あの日あの夏、千川で。錦鯉・長谷川まさのりさんのこと
錦鯉が、キリン一番搾りのCMに出ていた。
もうすっかりベテラン芸人の風格だ。
実は錦鯉のお二人、なかでも長谷川さんは10年くらい前から見かけていた人だった。
私の住む街は千川。東京メトロの有楽町線と副都心線が通っている駅だ。その近くに「びーちぶ」というSMA(ソニー・ミュージックアーティスツ)が持っている劇場があり、錦鯉はそこに出入りしていたのだ。でも当時の私は、そんなことは全く知らず、そもそもお笑い自体にそれほど興味がなかった。
ラーメン屋「つけ麺道たけし」があって、セブンイレブンがあるこの出口には、何となく普通のサラリーマンっぽくない人が出入りしているなと思っている程度だった。
そんな時、真夏の暑い夜、コンビニの前の車止めの柵に腰掛けている、スキンヘッドで派手なアロハシャツを着た男性に目が止まった。
色黒で目鼻立ちのはっきりとした顔立ちで、外国人かな?と思って何となく顔を見たら、まっすぐに見返してきた。面食らった。そういう行動を取る大人はインドや東南アジアでしか見たことなかったからだ。
その後、その人は駅のホームにいたり駅前で誰かと話していたり、たまに見かけるようになった。
そして、またある夏の日、今にも夕立ちが来そうな空の下、交差点の前で、その人とハットをかぶった同じく派手なシャツを着た中年男性が何やら言い争いをしていた。言い争いというよりも、ハットをかぶった人がスキンヘッドの人に一方的に何か文句を言ってる感じ。

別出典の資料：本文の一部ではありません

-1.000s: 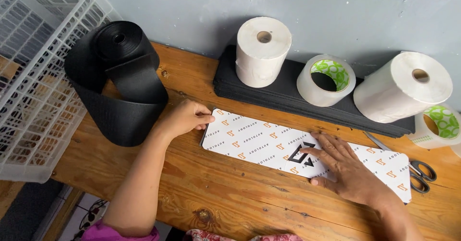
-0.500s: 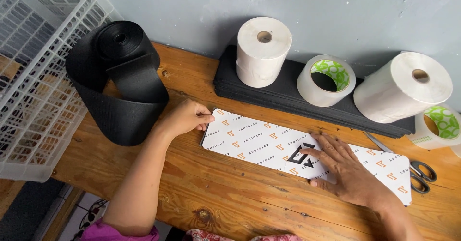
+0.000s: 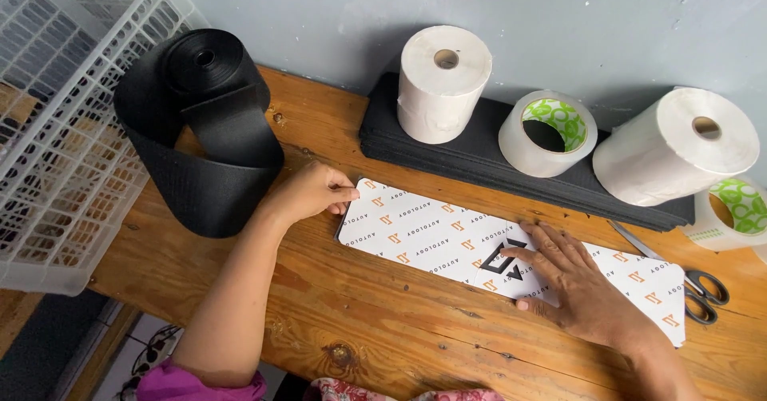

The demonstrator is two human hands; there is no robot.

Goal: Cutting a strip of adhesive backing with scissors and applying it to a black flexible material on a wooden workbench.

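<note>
Table (image 3: pixel 240 305): bare wood under both hands.
Mailer (image 3: pixel 431 237): long flat white printed pouch; looks light, thin, floppy, probably slick.
Right hand (image 3: pixel 579 289): fingers spread flat, pressing its middle, gripping nothing.
Left hand (image 3: pixel 311 193): fingertips curled, pinching the end edge, the likeliest place to lift.

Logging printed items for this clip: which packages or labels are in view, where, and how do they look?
Flat white printed mailer package: long rectangle on the wooden table, small orange marks, one black emblem, under both hands.
White tape roll with green-patterned core: on the black foam stack.
Second such tape roll: at the right edge.
</note>
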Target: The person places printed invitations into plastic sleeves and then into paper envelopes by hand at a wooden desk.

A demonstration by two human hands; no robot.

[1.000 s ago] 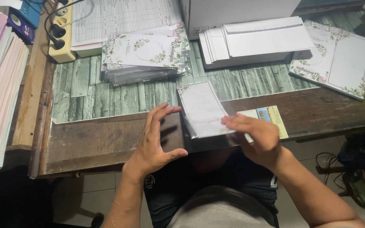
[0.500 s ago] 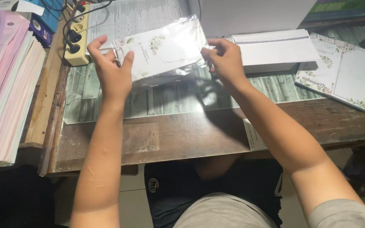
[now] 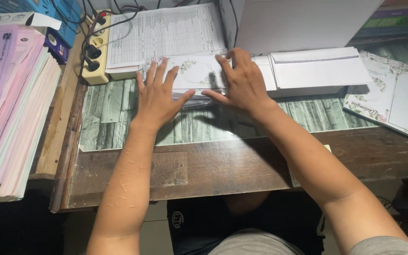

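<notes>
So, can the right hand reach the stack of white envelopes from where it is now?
Probably yes. The right hand lies flat on the floral cards, and the white envelopes sit just beside it, with nothing between them.

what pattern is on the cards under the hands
White cards with a floral, leafy border, clearest in the head view.

The cards (image 3: 195, 71) are a flat stack in clear wrap, white with a floral print at the corners. They lie flat on the desk, under the spread fingers (image 3: 159, 75) of both hands, edges showing between them.
</notes>
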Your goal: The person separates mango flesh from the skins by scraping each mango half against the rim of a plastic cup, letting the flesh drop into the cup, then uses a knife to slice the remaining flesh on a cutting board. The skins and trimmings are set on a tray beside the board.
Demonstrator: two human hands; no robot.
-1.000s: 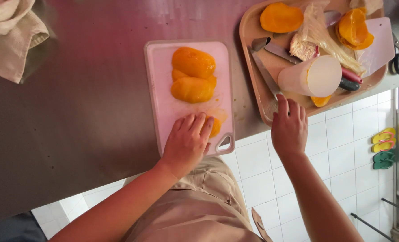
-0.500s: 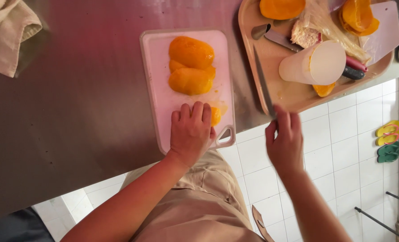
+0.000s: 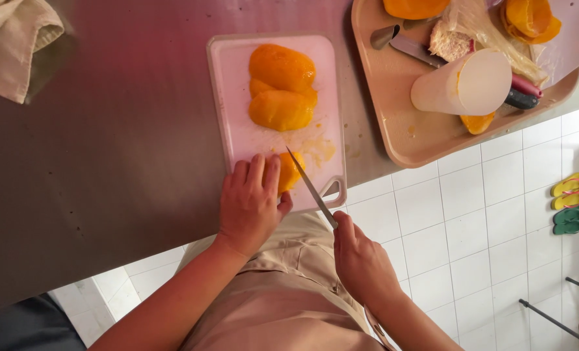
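Centre frame: left hand fingers flat, pressing mango piece on pink cutting board; right hand fingers clenched round knife, blade touching the piece.

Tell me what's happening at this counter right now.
A person is cutting peeled mango on a pink cutting board at a steel counter. The left hand presses a small mango piece down near the board's front edge, while the right hand holds a knife with its tip at that piece. Two larger mango halves lie further up the board. A tan tray beside it holds a white cup and scraps.
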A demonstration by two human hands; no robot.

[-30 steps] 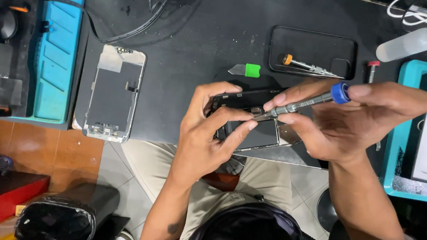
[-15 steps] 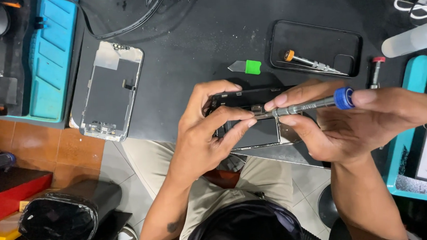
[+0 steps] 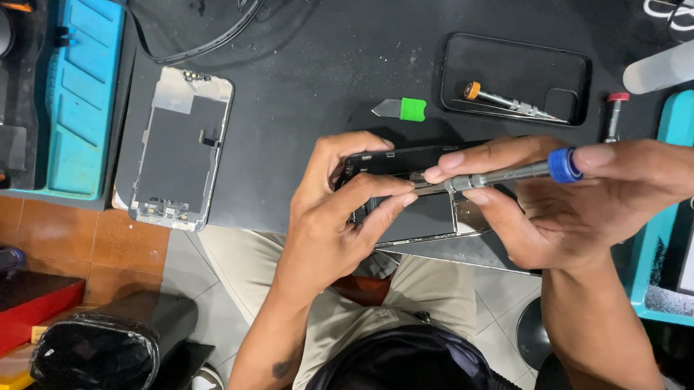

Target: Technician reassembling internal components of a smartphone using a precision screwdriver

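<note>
hands [image 3: 340, 219] 2 | screwdrivers [image 3: 502, 176] 2, perhaps 3 | opened phone [image 3: 410, 208] 1 | detached screen [image 3: 177, 148] 1 | green pry tool [image 3: 400, 109] 1

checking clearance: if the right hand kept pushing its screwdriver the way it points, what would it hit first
The right hand aims its screwdriver leftward; beyond the opened phone it would likely meet the left hand's fingers.

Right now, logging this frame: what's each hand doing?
Left hand: closed on the opened phone.
Right hand: closed on the blue-capped screwdriver.
</note>
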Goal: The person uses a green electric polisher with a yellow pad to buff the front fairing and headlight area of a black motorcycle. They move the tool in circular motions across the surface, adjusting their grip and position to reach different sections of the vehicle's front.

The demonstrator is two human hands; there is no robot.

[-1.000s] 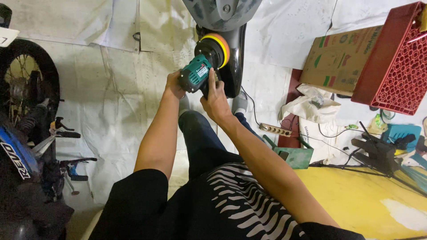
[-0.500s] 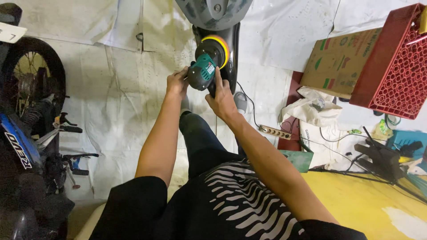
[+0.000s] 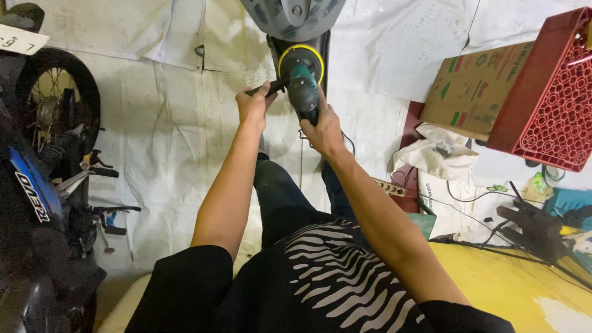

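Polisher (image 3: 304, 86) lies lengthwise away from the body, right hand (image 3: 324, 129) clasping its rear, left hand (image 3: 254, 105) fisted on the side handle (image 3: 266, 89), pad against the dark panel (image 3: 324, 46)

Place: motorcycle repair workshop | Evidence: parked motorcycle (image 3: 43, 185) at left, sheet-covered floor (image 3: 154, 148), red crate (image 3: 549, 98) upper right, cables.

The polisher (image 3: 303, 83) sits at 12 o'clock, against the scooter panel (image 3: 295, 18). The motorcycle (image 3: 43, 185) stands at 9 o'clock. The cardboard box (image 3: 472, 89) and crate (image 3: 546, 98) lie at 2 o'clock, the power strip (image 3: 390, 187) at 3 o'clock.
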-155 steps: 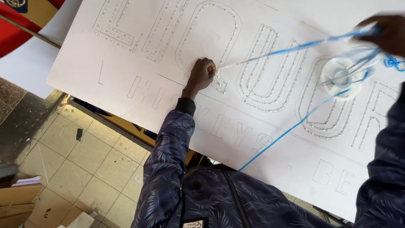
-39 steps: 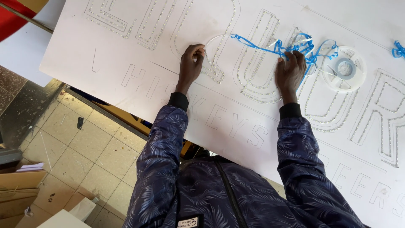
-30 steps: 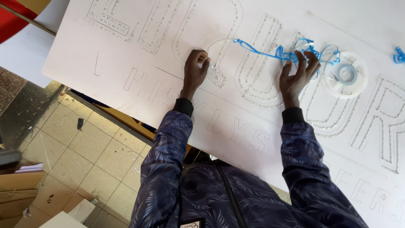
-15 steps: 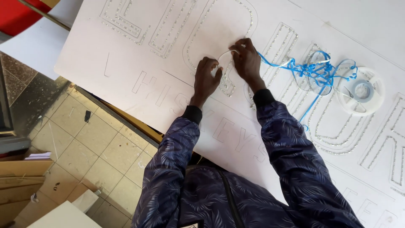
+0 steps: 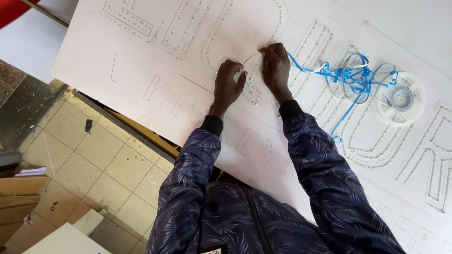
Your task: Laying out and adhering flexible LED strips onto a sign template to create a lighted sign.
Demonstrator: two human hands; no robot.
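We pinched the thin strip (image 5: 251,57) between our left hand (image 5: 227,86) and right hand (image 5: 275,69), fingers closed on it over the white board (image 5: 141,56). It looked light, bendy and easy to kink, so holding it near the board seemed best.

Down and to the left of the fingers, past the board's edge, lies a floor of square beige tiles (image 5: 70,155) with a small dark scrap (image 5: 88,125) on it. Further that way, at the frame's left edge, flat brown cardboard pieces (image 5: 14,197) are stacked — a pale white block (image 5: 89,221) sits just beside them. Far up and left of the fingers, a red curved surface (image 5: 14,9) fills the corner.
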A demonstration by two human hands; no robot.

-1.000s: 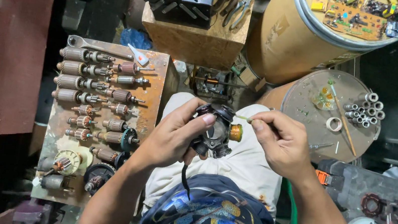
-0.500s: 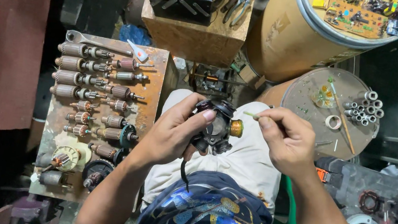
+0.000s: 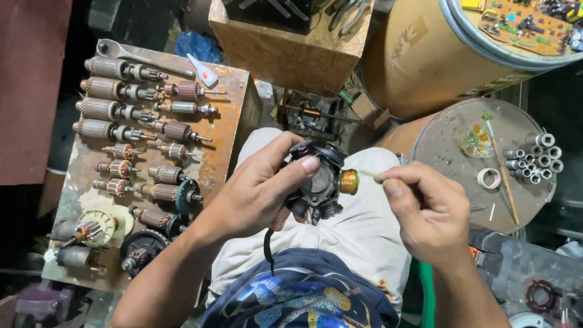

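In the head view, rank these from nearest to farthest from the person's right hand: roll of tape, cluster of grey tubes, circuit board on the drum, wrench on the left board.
From the right hand:
1. Roll of tape, just beyond it on the round lid.
2. Cluster of grey tubes, farther right on that lid.
3. Circuit board, top right on the drum.
4. Wrench, far left, top of the board.

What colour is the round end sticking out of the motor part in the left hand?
Coppery orange, against the black motor part held in the left hand. The head view shows it best.

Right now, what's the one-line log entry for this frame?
left hand: grips black motor part | right hand: pinches thin stick at part's copper end | board of motor rotors on person's left
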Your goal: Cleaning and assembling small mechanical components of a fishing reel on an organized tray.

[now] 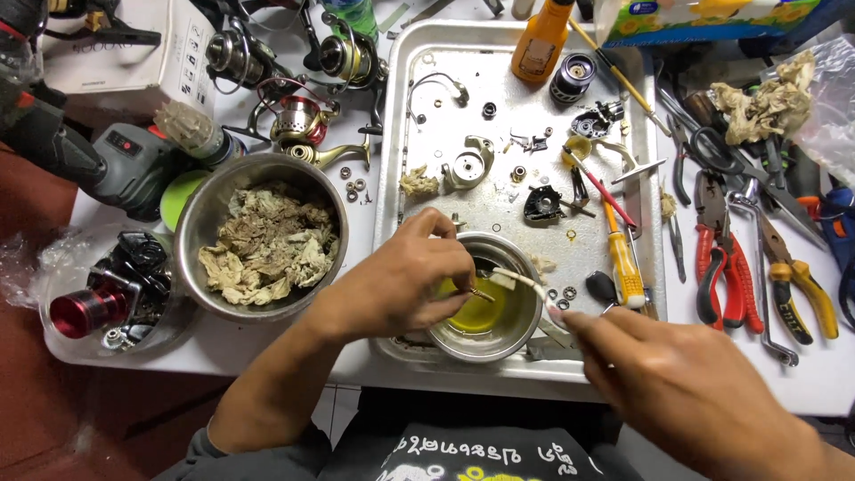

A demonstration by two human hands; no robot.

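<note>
My left hand (405,276) hovers over a small steel bowl (525,334) of yellow liquid and pinches a thin small metal part (482,295) above the liquid. My right hand (686,383) holds a white-handled brush (525,282) whose bristle end reaches over the bowl toward that part. The bowl stands at the near edge of a metal tray (419,116) strewn with small reel parts, washers and screws.
A large steel bowl (191,240) of dirty rags sits left of the tray. Fishing reels (294,116) lie behind it, and a plastic tub (107,303) of reel parts stands at far left. Pliers (721,267), cutters, a wrench and screwdrivers (623,258) crowd the right side. An orange bottle (539,40) lies at the tray's far end.
</note>
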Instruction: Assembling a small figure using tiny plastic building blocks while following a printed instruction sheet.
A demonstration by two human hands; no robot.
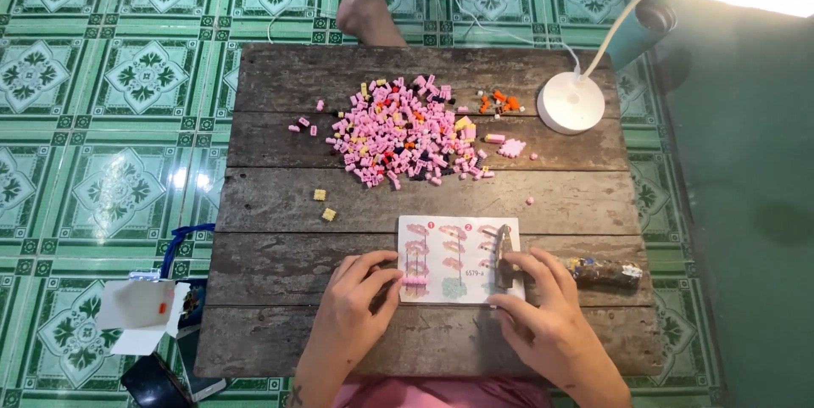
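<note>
Floor [102,120]: green patterned tiles all around the surface; a bare foot [365,1] of another person rests on them just beyond the far edge.
Surface [280,196]: low, of weathered wooden planks; it serves as the landmark for everything below.
Lamp [572,103]: white, round base on the surface's far right corner, its neck arching off to a lit head past the right edge.
Brick pile [407,132]: mostly pink small bricks heaped at the far middle of the surface, with yellow, black and orange ones mixed in; a few orange bricks [498,103] lie just right of it.
Instruction sheet [454,259]: white card with pink tree drawings, flat at the near middle of the surface.
White box [140,315]: open, on the floor off the surface's near left corner.
Left hand [356,298]: near edge, fingers curled, grip pinching a small pink brick piece [415,279] at the sheet's left side.
Right hand [543,310]: near edge, grip closed on a slim dark tool [504,251] standing on the sheet's right side.
Yellow bricks [324,204]: two, loose, left of the surface's middle.
</note>
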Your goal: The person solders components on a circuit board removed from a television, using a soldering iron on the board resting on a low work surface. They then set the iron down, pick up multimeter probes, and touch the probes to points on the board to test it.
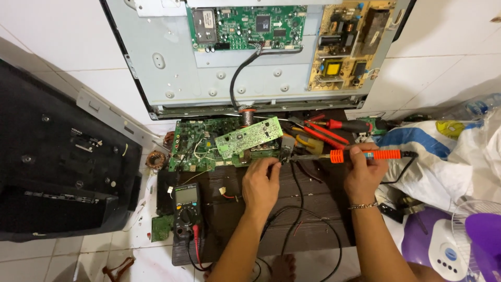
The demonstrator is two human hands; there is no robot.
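Observation:
My right hand (364,175) grips an orange-handled soldering iron (365,154), held level, its tip pointing left at a small grey part (286,148) on the dark board. My left hand (261,183) pinches something small beside that part; what it holds is too small to tell. Just left lie a large green circuit board (195,146) and a smaller light green board (248,137) resting tilted on it.
An opened flat screen chassis (172,57) with two boards leans on the tiled wall. A black back cover (57,167) lies left. A multimeter (187,209) with leads sits near my left arm. Red-handled pliers (326,133), a plastic bag (449,156) and a fan (469,240) lie right.

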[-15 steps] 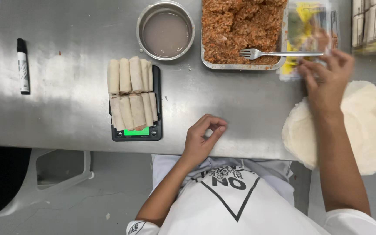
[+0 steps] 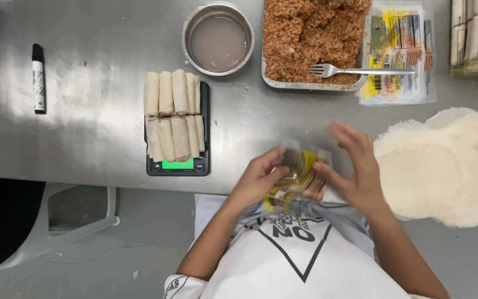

ただならぬものを感じた。淡々と過ぎてく日常の中で、そこだけがなんだかリアルで生々しかった。
だから錦鯉がM-1で優勝した時は驚いた。
最初は長谷川さんが、あの千川駅で見たスキンヘッドの人だとは気付かなかった。だいぶ、ふくよかになられていたからだ。人相も柔らかくなっていた。
知ったのは、過去の映像が流れた時。
派手なアロハを着た痩せた長谷川さんと、ハット姿の渡辺さんにあっ!あの時のふたりだ!と懐かしくなったし、その時の私の状況も思い出して切なくなった。
その後の錦鯉の活躍は周知の通り。
長谷川さんや渡辺さんのこれまでのストーリーも何度も描かれ、ドラマにもなったけど、私が一番驚いたのは長谷川さんのあまりの純粋さだ。
50代まで、ここまでまっすぐに生きてきた人を見たことない。風呂無しアパートの貧乏生活でもパチンコ依存症になっていても、夢を諦めなかったのは、何となくやめるタイミングがなかったからと言っていた。だけどコロナ禍で活動ができなくなっても、毎日一ギャグのような短い動画をUPし続けていた。それをアドバイスしたのはハリウッドザコシショウだ。
周りの芸人が売れていったり、もしくは解散や引退をしていくなかで、心をすり減らさないで日々のルーティーンをしていたのは凄いと思う。
お母さんと電話しては泣き、まっちゃんに褒められては泣き、よく泣く姿にこっちも泣き笑いした。ラジオも最初から聴いて、後輩から300円を借りて焼きそばとジュースを買った話から、M-1の賞金と副賞の牛一頭どうする?みたいな話を聞くにいたっては、それこそ冗談のようだった。
ラジオを聴きながら声を出して笑ったのは初めてかも知れない。
コロナ自粛が解禁されてまもなく、千川びーちぶにも行ってみた。何組もの芸人さんが平日夕方から漫才を披露していた。入場料は500円だった。
なんて贅沢で熱い空間なんだろうと驚いた。
私を含め2人しかお客さんがいない日もあったけど、コロナ後でたいした仕事もなく、誰とも話さない日の夕方、500円を握りしめて、びーちぶに行き漫才を聞いていたら目の前が明るくなった気がした。ありがとう、びーちぶ。
錦鯉はもう千川で見ることはないけど、またびーちぶには行きたいと思う。